Well, last week’s big G8 leaders’ summit in Northern Ireland seems to have been a bit of a bust, at least if the goal was achieving unanimity on the Syria question. Though all eight presidents and prime ministers were able to issue a joint communiqué pledging aid for refugees fleeing the two-year civil war, they remained worlds apart on the big question — namely, which side should actually win the thing.
Or perhaps that’s a bit of a false dichotomy. As the toon hopefully illustrates, seven of the eight G8 leaders are broadly supporting the rebels to some degree or another.

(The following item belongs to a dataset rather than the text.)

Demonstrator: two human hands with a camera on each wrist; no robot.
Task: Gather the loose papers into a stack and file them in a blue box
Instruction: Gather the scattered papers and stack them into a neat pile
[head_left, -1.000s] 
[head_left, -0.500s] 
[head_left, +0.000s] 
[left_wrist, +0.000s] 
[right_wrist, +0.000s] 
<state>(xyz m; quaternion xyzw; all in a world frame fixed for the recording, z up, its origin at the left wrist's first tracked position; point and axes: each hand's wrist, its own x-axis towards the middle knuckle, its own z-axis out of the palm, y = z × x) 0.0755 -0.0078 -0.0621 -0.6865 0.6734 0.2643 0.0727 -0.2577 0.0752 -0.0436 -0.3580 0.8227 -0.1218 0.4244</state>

Late last month, under French and British pressure, the EU voted to not renew its ban on shipping weapons to Syria, a move that could allow European nations to eventually arm the militants opposing the regime of President Bashar al-Assad. Italy was generally supportive of the idea, but wanted to see controls on which militants exactly would be eligible, while reliably peacenik Germany opposed the move, but still has no love lost for the Assad regime (even suggesting the dictator should seek exile in Russia). Off the continent, Canadian Prime Minister Stephen Harper has been firm but cautious in denouncing Assad while also expressing reluctance over arming the rebels, while Japanese PM Shinzo Abe has echoed similar sentiments. President Obama is obviously the least equivocating of the whole bunch; his is the first government to actually begin shipping weapons, rather than merely contemplating the strategic merits of doing so.
The only outright dissenter of the eight is of course Russia’s Vladimir Putin, who continues to stand by what he calls Syria’s “legitimate government,” providing it with arms and aid to crush the anti-Assad rebels — who, by the way, are a bunch of intestine-eating cannibals, if you hadn’t heard.
In the words of Prime Minister Harper, Putin’s unapologetic willingness to support the “thugs of the Assad regime” only highlighted what a sham the G8 actually is. More like “G7-plus-one,” he summarized snarkily.
In short, the powerful industrialized democracies seem to be edging closer and closer to outright involvement in the Syrian civil war, though with absolutely zero talk of boots on the ground, or even a no-fly zone, the preferred fighting strategy appears to be that of an old-fashioned, Cold War-style proxy battle. Which, in turn, has led to a revival of old-fashioned concern over the dangers of fighting proxy battles in the first place.
As any student of 20th century history knows, this business of covertly (or overtly) arming and funding enemies-of-my-enemies tends to yield mixed results at best. The western powers’ decision to back the supposedly secular and moderate Iraq over Russian-friendly Iran in the Iran-Iraq War of the 1980s didn’t generate a lot of long-term goodwill or obedience from the Saddam Hussein regime, nor did any similar affinities flow from the Charlie Wilson scheme to support Afghanistan’s fundamentalist rebels in their jihad against their Soviet-backed dictatorship. In Latin America, US aid for sadistic military governments fighting Russian-backed Marxist guerrillas usually just prolonged civil wars and civilian bloodshed. And now there’s much fear that the anti-Assad rebels of today could wind up the Syrian Taliban of tomorrow, particularly given the large role Islamism in general, and Bin Ladenism specifically, is supposedly playing in their uprising.
The most tragic dilemma of the whole thing, however, is that there doesn’t appear to be a pragmatic centre option in which to escape the excesses of both sides. Most observers have dismissed the idea of a peace conference or “negotiated settlement” to the war as little more than a Russian-backed scam to buy time. With the Syrian regime now responsible for about 100,000 deaths, the rebels obviously have no incentive whatsoever in legitimizing the Assad government as a negotiating partner, but neither does Assad himself have any clear incentive in conferring respectability on a group of armed terrorists — in his mind — sworn to destroy him. The positions of both sides are absolutist — President Assad must either stay or go — and only total victory, secured by wearing down the opposition through an unrelenting campaign of viciously fatiguing violence, can possibly make either goal achievable.
In that sense, I guess there’s a simplicity to the Russian position that’s at least somewhat enviable; by supporting the status quo Putin’s backing the devil he knows, while placing the onus on the west to make the case for some better alternative.
Regardless of who’s sending weapons and who’s merely in favor of doing so, that’s still the argument to be won.